= EXERCISE =
Where a picture occurs in the data, omit it, and copy all remaining data exactly.

▽

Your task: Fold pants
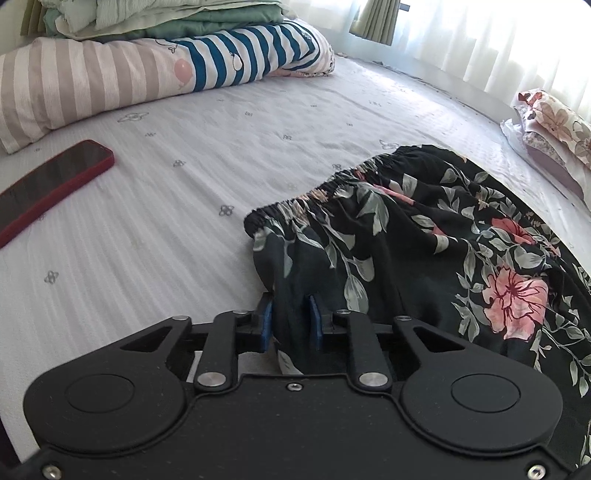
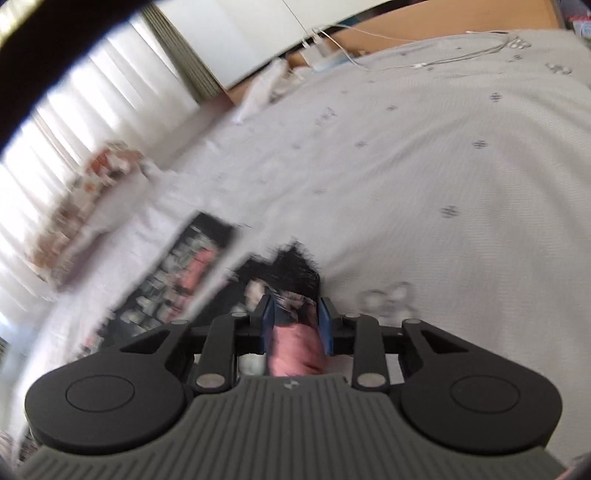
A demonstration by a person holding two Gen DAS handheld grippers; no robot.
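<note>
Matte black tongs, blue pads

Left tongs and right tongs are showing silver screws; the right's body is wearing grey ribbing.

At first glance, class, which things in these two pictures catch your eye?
The black floral pants dominate, spread on the white bedspread, elastic waistband facing away. Each gripper, left gripper and right gripper, has its jaws pinched on that fabric. A red-cased phone lies to the left of the pants.

A wide bed with a pale sheet printed with small flower marks fills the room. At 12 to 2 o'clock, bright daylight comes through white curtains with green drapes beside them. At 11 o'clock lies striped bedding.
</note>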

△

= RESULT OF THIS TASK =
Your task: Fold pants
A demonstration by a person holding two Gen DAS handheld grippers; no robot.
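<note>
Matte black tongs, blue pads

Left tongs and right tongs are showing silver screws; the right's body is wearing grey ribbing.

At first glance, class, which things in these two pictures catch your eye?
The black floral pants dominate, spread on the white bedspread, elastic waistband facing away. Each gripper, left gripper and right gripper, has its jaws pinched on that fabric. A red-cased phone lies to the left of the pants.

A wide bed with a pale sheet printed with small flower marks fills the room. At 12 to 2 o'clock, bright daylight comes through white curtains with green drapes beside them. At 11 o'clock lies striped bedding.
</note>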

The exercise has been finished.